God, do I love coffee, my one window beside this desk, and the quiet of my apartment. Thankfully, there’s always a way to comfort yourself.
Even the prisoner in the dungeon of his own heart comforts himself with thoughts of sunlight, his children, an anonymous friend he holds the hand of and walks down the road with, with no destination in sight, and he’ll never need one.
The therapist in me tells me you’re on the path of the mystic who seeks to be intimate with his God, and I tell him no I’m on the path of the blindly optimistic, fool poet who’s trying to love an unconditionally regarding part of himself he knows he will never find, to which my inner therapist says, yeah, that’s God.
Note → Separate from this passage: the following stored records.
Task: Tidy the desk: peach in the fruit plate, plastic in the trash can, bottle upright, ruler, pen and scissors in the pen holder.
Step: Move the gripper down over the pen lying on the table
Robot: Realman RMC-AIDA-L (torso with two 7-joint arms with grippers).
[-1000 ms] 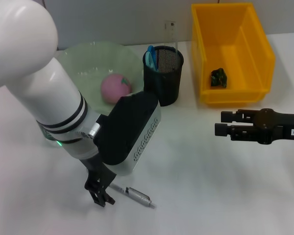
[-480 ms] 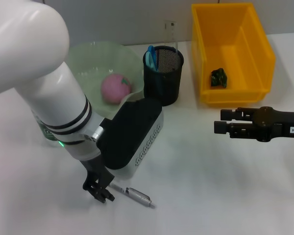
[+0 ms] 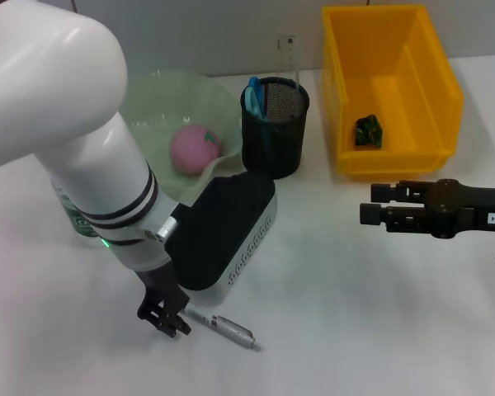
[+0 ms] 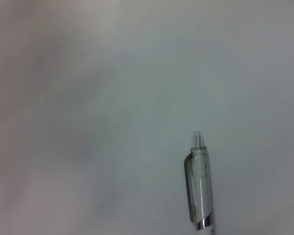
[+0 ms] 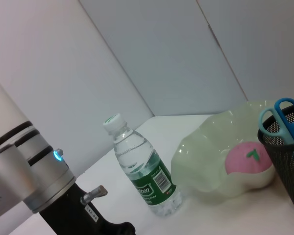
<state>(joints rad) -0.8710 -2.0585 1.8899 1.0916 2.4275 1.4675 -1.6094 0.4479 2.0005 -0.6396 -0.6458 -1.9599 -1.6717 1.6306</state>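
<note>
A white table (image 3: 330, 272) carries a pale green plate (image 3: 169, 103), black mesh holder (image 3: 275, 128), yellow bin (image 3: 392, 91), upright bottle (image 5: 143, 169) and a pen (image 3: 227, 327).

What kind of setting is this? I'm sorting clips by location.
Probably a lab desk staged as an office workspace: a mesh pen holder with scissors, a yellow bin, and a pen on the white tabletop.

From my station, the pen (image 3: 223, 327) lay on the table (image 3: 330, 272) at the near edge, with the left gripper (image 3: 167, 318) touching its left end. Behind them the peach (image 3: 195, 148) sat in the fruit plate (image 3: 161, 103), the pen holder (image 3: 275, 128) just to its right. The trash can (image 3: 393, 87) stood further right, plastic (image 3: 368, 131) inside. The bottle (image 5: 142, 166) stood upright left of the plate. The right gripper (image 3: 378, 207) hung before the can.
</note>
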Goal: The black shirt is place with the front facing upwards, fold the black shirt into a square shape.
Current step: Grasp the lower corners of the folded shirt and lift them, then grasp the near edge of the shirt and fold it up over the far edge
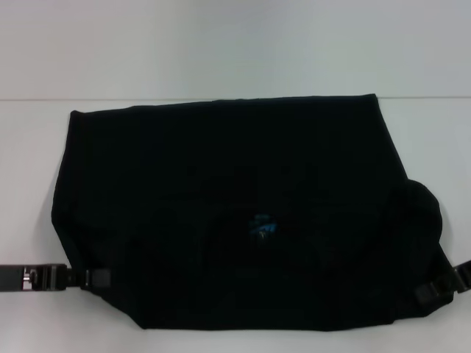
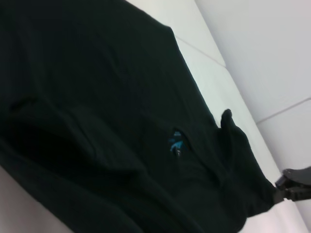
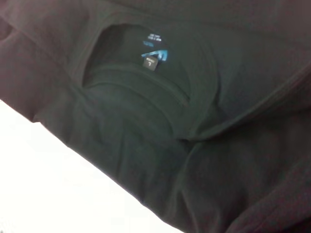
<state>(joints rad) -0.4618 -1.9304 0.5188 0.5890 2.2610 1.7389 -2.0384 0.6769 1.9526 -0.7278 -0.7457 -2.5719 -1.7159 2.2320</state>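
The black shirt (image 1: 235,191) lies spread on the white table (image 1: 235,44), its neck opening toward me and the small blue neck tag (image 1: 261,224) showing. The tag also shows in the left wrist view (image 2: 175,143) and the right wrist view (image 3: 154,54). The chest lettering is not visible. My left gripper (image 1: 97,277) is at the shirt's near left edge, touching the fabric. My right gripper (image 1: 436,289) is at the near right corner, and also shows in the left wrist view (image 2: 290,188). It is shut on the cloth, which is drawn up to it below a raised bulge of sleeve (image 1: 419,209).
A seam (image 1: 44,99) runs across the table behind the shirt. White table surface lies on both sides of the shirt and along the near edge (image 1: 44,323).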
But he doesn’t know what I know, which is that to call a thing anything is to get rid of it, or so I like to tell myself when I don’t want to think about how everything dies.
Let me say it again just so I can hear it. Everything dies. But there’s nothing that says you must feel bad about that.
In the 48 years I’ve been wherever here is I think about all the times a child or adult leaned against me and found a moment of safety, literally and figuratively. I’d be the worst kind of liar if I didn’t say that as much as it’s sucked to high flipping heaven, I’ve lived a blessed life.
Look, it’s me deciding I never had anything useful to give so that I start the long short journey back to the miracle of being enough for countless lifetimes.
Like selfishness or age has anything to do with it, I mean, I’m still trying to see through myself for that longing only a motherless child knows, for that way to be loved without being loved, still waiting for a moment today where I can prove once and for all that I’m a thing worth missing.